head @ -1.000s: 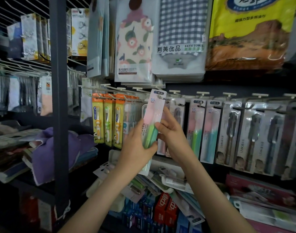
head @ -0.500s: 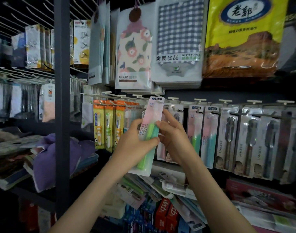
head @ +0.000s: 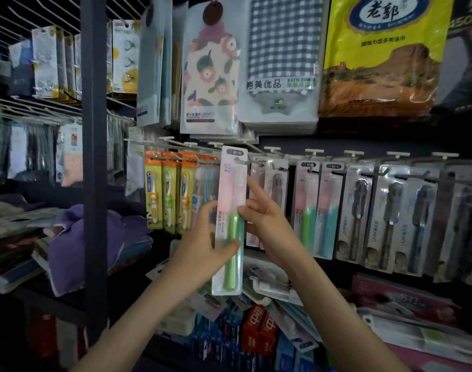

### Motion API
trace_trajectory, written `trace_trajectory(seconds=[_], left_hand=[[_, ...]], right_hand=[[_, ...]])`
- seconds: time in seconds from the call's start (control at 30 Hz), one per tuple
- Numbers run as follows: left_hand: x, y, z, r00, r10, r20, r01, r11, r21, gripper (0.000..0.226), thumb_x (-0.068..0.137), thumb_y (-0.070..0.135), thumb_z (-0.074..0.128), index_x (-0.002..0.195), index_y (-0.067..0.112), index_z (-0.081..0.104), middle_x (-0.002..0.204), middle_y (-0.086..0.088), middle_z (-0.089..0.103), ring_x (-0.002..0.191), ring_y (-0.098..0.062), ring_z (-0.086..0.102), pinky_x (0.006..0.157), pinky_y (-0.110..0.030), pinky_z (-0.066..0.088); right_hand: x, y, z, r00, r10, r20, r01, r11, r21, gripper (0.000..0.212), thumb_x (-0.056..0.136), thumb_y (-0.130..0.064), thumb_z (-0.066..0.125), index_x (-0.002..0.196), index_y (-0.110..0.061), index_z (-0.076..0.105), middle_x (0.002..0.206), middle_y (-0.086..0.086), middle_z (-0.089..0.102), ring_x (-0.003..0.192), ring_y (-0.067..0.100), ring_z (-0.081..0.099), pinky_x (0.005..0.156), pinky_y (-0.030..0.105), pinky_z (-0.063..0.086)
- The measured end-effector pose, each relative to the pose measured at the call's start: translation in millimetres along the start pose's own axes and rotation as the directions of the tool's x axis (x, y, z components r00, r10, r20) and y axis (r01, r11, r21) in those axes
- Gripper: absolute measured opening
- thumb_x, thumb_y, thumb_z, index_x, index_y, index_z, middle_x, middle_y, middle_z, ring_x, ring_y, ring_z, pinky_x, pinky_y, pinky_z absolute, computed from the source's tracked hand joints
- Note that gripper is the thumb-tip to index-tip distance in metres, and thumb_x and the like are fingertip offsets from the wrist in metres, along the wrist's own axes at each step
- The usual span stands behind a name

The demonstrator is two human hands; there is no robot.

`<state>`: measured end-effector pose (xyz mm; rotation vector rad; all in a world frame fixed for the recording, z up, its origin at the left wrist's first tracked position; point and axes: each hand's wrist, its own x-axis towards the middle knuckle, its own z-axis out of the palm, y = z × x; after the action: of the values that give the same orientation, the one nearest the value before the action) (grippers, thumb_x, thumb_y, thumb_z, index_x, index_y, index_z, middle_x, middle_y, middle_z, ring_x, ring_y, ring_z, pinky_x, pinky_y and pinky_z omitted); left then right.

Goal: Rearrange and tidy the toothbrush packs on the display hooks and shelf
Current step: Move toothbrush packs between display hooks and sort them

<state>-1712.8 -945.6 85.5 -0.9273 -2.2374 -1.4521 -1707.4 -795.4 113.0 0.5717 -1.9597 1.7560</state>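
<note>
the biggest things are far and high: bath towel packs (head: pixel 280 63) hung along the top of the rack, with a dark upright post (head: pixel 94 157) at the left. below them runs a row of hooks (head: pixel 314 151) carrying toothbrush packs – orange children's ones (head: pixel 166 191) at the left, pink-and-green ones (head: pixel 307 205) in the middle, grey ones (head: pixel 387 216) at the right. under the hooks, a loose heap of packs (head: pixel 272 288) lies on the shelf, overlapping at odd angles.

nearer, one pink-and-green toothbrush pack (head: pixel 229 189) is held upright in front of the hooks, its top level with the row. the left hand (head: pixel 200 248) grips its lower half, thumb across the front and fingers behind – likely so the card hangs straight. the right hand (head: pixel 267 221) holds nothing: its fingers are spread and mostly straight, tips against the pack's right edge, probably steering it sideways. judging by the height, the hang hole is being lined up with a hook; whether it is on yet cannot be told.
</note>
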Motion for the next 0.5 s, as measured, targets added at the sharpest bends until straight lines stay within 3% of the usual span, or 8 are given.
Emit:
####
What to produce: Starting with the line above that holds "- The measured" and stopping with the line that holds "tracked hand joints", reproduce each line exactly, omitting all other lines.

Response:
- The measured end-effector pose, each relative to the pose measured at the call's start: translation in millimetres along the start pose's own axes and rotation as the directions of the tool's x axis (x, y, z components r00, r10, r20) and y axis (r01, r11, r21) in those axes
- Gripper: absolute measured opening
- thumb_x, thumb_y, thumb_z, index_x, index_y, index_z, middle_x, middle_y, middle_z, ring_x, ring_y, ring_z, pinky_x, pinky_y, pinky_z absolute, computed from the source's tracked hand joints

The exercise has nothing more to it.